First, it was said that B Legal had not taken steps to ensure that the property to be charged was properly “defined” for the purposes of CML Part 1 paragraph 6.2, because the only plan which it had was the HMLR filed plan, which was not (bearing in mind its scale) a suitable plan for those purposes. This is not seriously arguable. CML Part 1 applies to every transfer and every mortgage of registered land. The suggestion that registered conveyancing cannot be conducted by reference to the plans filed at HMLR and that there must be some measured survey plan to a larger scale before a solicitor certifying title for a lender has discharged his duty cannot be maintained. In the instant case the fact is that the TP1 in the precise terms in which it was sent to B Legal was (when executed) sent to HMLR and accepted as the foundation of the title 097. No 38 was marked on the filed plan of title 101, as was No.36. HMLR was able to match the verbal description in the parcels clause to the markings on the filed plan.
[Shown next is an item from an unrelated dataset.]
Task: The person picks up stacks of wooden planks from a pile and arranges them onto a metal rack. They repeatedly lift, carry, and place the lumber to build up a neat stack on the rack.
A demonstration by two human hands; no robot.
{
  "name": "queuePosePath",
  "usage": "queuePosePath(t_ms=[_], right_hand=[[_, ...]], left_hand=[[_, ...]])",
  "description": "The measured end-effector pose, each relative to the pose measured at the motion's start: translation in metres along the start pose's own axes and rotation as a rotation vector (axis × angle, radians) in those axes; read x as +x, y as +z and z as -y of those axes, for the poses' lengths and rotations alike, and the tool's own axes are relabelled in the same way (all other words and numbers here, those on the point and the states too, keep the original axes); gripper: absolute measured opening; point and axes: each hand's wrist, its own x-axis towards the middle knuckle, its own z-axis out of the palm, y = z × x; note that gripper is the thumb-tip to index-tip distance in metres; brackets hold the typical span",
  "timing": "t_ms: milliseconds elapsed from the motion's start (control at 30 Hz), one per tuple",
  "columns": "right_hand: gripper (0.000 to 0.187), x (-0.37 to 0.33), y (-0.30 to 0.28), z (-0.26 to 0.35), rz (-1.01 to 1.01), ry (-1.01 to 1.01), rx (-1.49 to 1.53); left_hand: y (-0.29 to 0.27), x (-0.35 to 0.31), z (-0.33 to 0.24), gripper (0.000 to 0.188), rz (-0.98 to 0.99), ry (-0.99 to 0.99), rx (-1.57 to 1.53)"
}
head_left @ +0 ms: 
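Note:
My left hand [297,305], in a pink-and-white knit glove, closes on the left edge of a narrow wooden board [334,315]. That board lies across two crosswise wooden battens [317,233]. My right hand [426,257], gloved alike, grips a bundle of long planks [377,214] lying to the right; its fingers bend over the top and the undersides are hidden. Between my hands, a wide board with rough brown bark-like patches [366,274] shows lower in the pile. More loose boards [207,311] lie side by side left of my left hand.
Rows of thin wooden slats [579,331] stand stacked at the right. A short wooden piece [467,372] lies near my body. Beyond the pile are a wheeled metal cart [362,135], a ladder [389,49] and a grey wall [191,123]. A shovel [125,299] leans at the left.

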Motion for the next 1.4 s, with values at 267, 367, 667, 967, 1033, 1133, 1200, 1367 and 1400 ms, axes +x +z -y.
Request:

Second, it was said that B Legal failed in its duty to inform Beacon that it could not state with certainty what the boundaries were. This seems to me simply a variation of the first argument. Every conveyancer dealing with registered land knows (and those who drafted and those who adopted CML Part 1 as standard instructions knew) that the combination of the scale of the filed plan and “the general boundaries rule” means that the filed plan is not definitive of the boundaries to within inches but is perfectly adequate for the purpose of identifying what land is the subject of the transaction. It cannot be said that every reasonably competent conveyancing practitioner would have informed a sub-prime lender like Beacon of that notorious fact.
Sher is not a case about boundaries. It is a case about whether B Legal sufficiently drew to the attention of Beacon the fact that only part of the land in title 101 was being offered as security for Beacon’s loan, so as to enable Beacon to check with the valuer whether the valuation (which related to a four-bedroom house which the borrower had confirmed to B Legal was intended to be offered as security) needed to be revised. Once Redstone has failed to establish that the Sher Memorandum was forged (and so failed to establish on the balance of probabilities that it was not advised in the terms of the Sher Memorandum) the only question is whether the Sher Memorandum and its attachment was sufficient for that purpose. In my judgment it was.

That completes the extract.